Jane Jacobs’ Main Ideas
1.Cities as Ecosystems.
Jacobs approached cities as living beings and ecosystems. She suggested that over time, buildings, streets and neighborhoods function as dynamic organisms, changing in response to how people interact with them. She explained how each element of a city – sidewalks, parks, neighborhoods, government, economy – functions together synergistically, in the same manner as the natural ecosystem. This understanding helps us discern how cities work, how they break down, and how they could be better structured.
2. Mixed-Use Development.
Jacobs advocated for “mixed-use” urban development – the integration of different building types and uses, whether residential or commercial, old or new. According to this idea, cities depend on a diversity of buildings, residences, businesses and other non-residential uses, as well as people of different ages using areas at different times of day, to create community vitality. She saw cities as being “organic, spontaneous, and untidy,” and views the intermingling of city uses and users as crucial to economic and urban development.
3. Bottom-Up Community Planning.
Jacobs contested the traditional planning approach that relies on the judgment of outside experts, proposing that local expertise is better suited to guiding community development. She based her writing on empirical experience and observation, noting how the prescribed government policies for planning and development are usually inconsistent with the real-life functioning of city neighborhoods.
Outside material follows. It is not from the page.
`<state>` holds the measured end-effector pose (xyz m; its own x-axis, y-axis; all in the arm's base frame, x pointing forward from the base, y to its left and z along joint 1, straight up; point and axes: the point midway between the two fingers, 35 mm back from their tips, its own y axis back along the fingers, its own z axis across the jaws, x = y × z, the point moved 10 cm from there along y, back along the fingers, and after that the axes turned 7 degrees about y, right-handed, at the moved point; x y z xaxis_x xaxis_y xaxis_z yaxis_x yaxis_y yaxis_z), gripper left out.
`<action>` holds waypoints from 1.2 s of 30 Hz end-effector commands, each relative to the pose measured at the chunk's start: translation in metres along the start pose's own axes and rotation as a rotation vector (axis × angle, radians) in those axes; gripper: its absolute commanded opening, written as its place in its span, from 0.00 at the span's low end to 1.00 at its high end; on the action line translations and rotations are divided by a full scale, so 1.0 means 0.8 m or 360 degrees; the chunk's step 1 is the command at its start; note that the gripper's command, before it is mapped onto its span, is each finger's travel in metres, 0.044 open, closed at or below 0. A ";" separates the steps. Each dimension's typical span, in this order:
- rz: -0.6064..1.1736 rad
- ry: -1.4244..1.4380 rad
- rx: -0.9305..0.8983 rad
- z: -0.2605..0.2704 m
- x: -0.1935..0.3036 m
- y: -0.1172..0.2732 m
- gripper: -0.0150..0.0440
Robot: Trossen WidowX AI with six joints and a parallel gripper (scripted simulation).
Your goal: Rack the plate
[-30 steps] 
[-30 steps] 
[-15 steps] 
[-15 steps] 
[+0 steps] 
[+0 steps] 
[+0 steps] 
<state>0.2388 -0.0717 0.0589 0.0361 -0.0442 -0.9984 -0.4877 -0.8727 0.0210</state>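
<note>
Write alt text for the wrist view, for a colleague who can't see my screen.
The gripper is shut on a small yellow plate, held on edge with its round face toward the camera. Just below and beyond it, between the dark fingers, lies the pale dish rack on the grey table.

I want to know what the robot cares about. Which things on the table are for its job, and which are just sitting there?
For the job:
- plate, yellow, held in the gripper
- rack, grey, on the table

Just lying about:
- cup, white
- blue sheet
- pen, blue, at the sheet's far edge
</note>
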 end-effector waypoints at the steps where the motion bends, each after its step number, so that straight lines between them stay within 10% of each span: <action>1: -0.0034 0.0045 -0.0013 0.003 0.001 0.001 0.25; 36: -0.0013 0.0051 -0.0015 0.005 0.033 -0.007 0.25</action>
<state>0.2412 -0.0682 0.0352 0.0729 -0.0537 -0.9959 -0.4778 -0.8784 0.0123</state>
4. The Case for Higher Density.
Although orthodox planning theory had blamed high density for crime, filth, and a host of other problems, Jacobs disproved these assumptions and demonstrated how a high concentration of people is vital for city life, economic growth, and prosperity. While acknowledging that density alone does not produce healthy communities, she illustrated through concrete examples how higher densities yield a critical mass of people that is capable of supporting more vibrant communities. In exposing the difference between high density and overcrowding, Jacobs dispelled many myths about high concentrations of people.
5. Local Economies.
By dissecting how cities and their economies emerge and grow, Jacobs cast new light on the nature of local economies. She contested the assumptions that cities are a product of agricultural advancement; that specialized, highly efficient economies fuel long-term growth; and that large, stable businesses are the best sources of innovation. Instead, she developed a model of local economic development based on adding new types of work to old, promoting small businesses, and supporting the creative impulses of urban entrepreneurs.
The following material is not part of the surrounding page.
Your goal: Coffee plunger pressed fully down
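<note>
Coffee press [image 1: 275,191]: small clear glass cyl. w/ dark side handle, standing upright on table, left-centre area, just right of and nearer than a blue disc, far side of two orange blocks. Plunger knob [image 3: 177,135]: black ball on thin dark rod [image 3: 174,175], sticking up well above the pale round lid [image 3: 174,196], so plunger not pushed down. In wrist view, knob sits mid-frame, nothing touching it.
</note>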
Jacobs was not a builder, but she was the architect of the modern city. Her ideas about density (a good thing) and modernist urban planning (a disaster) made her one of the few public critics of the post-war groupthink with regard to urban space. The well-ordered grid of a shiny metropolis was not for her; instead, Jacobs favored a haphazard juxtaposition of everything – industry, leisure time, ethnicity – that insured the vibrancy of the city. She was also a complicated figure in some ways, because of her lack of alliance in any political direction, and her renunciation of communism. Many of her approaches and beliefs would seem to align with a leftist vantage, and yet she refused the category.
“With humility and common sense, she taught the world how to understand and value cities through direct observation, persistent questioning and discovery. Her faith in the wisdom of local citizens lives on in the civic battles in which she participated and her wisdom lives on in the writing of her nine seminal books.” – The Center for the Living City at Purchase College
Her legacy continues, as her books are taught in urban planning programs around the world.